Sheriff of Monmouth County
- In office May 22, 1772 – May 22, 1775
- Preceded by: Joseph Leonard
- Succeeded by: Joseph Leonard

MLA for Kings County
- In office 1785–1793 Serving with Jonathan Crane
- Preceded by: Henry Denny Denson
- Succeeded by: Elisha DeWolf

Personal details
- Born: 1740 Monmouth County, New Jersey
- Died: 1811 (aged 70–71) Cardigan, Wales
- Spouse: Mary Ashfield

= Elisha Lawrence (Loyalist) =

British Loyalist politician (1740–1811)

Elisha Lawrence (1740 - 1811) was a political figure in New Jersey and Nova Scotia. He represented King's County in the Nova Scotia House of Assembly from 1785 to 1793.

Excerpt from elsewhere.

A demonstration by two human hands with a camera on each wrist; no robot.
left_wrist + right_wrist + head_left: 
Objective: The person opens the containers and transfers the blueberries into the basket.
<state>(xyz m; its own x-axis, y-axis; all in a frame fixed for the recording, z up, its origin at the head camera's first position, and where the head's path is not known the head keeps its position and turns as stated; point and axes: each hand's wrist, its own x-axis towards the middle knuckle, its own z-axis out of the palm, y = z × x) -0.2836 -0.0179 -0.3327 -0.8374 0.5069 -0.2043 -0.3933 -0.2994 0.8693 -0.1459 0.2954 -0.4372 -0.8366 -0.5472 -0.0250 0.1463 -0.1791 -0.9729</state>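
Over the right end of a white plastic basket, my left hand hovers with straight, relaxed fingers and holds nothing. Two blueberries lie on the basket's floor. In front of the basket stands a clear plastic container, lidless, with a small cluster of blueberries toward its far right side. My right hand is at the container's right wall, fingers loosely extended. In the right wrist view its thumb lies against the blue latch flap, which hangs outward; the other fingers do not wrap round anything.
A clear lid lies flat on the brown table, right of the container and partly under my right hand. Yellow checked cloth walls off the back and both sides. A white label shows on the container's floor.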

He was born in Monmouth County, New Jersey, the son of John Lawrence. He was the county sheriff at the start of the American Revolution. In 1775, he married Mary Ashfield. Lawrence raised a unit of 500 Loyalists which later became part of the 1st Battalion of the New Jersey Volunteers. In 1777 he was taken prisoner by General John Sullivan on Staten Island; at the end of the war, he retired at the rank of colonel and settled in the Parrsboro area. Lawrence later moved to England and died in Cardigan, Wales.